Rehnquist's creed is judicial restraint, not government restraint, so he is likely to defer to the judgment of executive branch officials except in the most egregious cases. That's bad news for companies that find themselves in spats with regulators. But, according to Peter Raven-Hansen, a law professor at George Washington University, it will probably "have even more of a negative effect on environmentalists and Nader-like groups" that, in the past, have used the courts to force agencies to be more aggressive in their enforcement. Rehnquist would look to block those efforts by denying those groups the standing to bring their lawsuits in the first place.

As his Senate critics have pointed out, the new chief justice views affirmative action with a jaundiced eye, be it voluntary or imposed. He dissented in the 1979 case, United Steelworkers of America v. Weber et al, a major ruling upholding voluntary private affirmative action programs. "There is perhaps no device more destructive to the notion of equality than the . . . quota," he wrote then. Likewise, Rehnquist opposed the majority decision last term in Local #28 of the Sheet Metal Workers' International v. Equal Employment Opportunity Commission. The EEOC had found that the union had persistently refused to admit blacks, and ordered it to increase its nonwhite membership to 29.2%. The Court majority backed the order, but Rehnquist sided with the Reagan Administration's contention that affirmative action programs should be used to help only those blacks who were actually discriminated against by the union.

Rehnquist surprised the civil rights community last spring, however, in ruling that sexual harassment in the workplace can be considered a violation of the Civil Rights Act of 1964. "Without question," he wrote for a unanimous Court, "when a supervisor sexually harasses a subordinate . . . that supervisor discriminates on the basis of sex. [The law] affords employees the right to work in an environment free from discriminatory intimidation, ridicule and insult."

There will be no surprises, however, from Rehnquist in cases relating to antitrust enforcement. Should a new Administration ever revive this area of the law and attempt to block or modify corporate mergers and acquisitions, Rehnquist can be expected to set aside his government sympathies and oppose the regulators.

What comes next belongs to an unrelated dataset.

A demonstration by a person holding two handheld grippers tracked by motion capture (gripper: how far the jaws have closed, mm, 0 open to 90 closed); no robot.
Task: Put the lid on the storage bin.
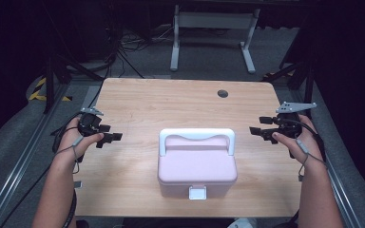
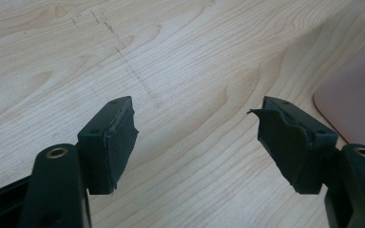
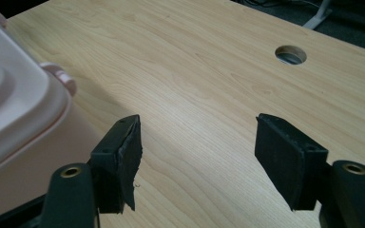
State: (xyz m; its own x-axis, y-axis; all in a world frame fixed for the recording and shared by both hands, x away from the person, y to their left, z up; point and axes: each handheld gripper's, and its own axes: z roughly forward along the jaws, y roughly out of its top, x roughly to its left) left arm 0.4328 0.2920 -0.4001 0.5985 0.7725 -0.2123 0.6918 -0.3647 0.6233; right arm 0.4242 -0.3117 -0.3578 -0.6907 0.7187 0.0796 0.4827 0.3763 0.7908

In government antitrust cases -- and private actions, too -- he clearly favors the hands-off approach to the economy favored by a group of legal scholars known as the "Chicago School." Last term, the conservative Rehnquist even found himself voting with the majority in upholding Berkeley, Calif.'s tough rent-control ordinances against a challenge brought by real estate interests, who argued that the controls were a form of illegal price fixing.

For die-hard Republicans hoping to extend the Reagan Revolution, it may come as a disappointment that their new chief justice could rule in favor of rent control and land redistribution, tough environmental regulation, and federal jurisdiction over the sexual advances of supervisors. For others, there may be some consolidation in the fact that Mr. Justice Rehnquist reads the law at least as carefully as the election returns. "It's not as though we'll have the savior of American business leading the Supreme Court from now on," concludes the University of Chicago's Epstein. "He's a judge first, and a capitalist second."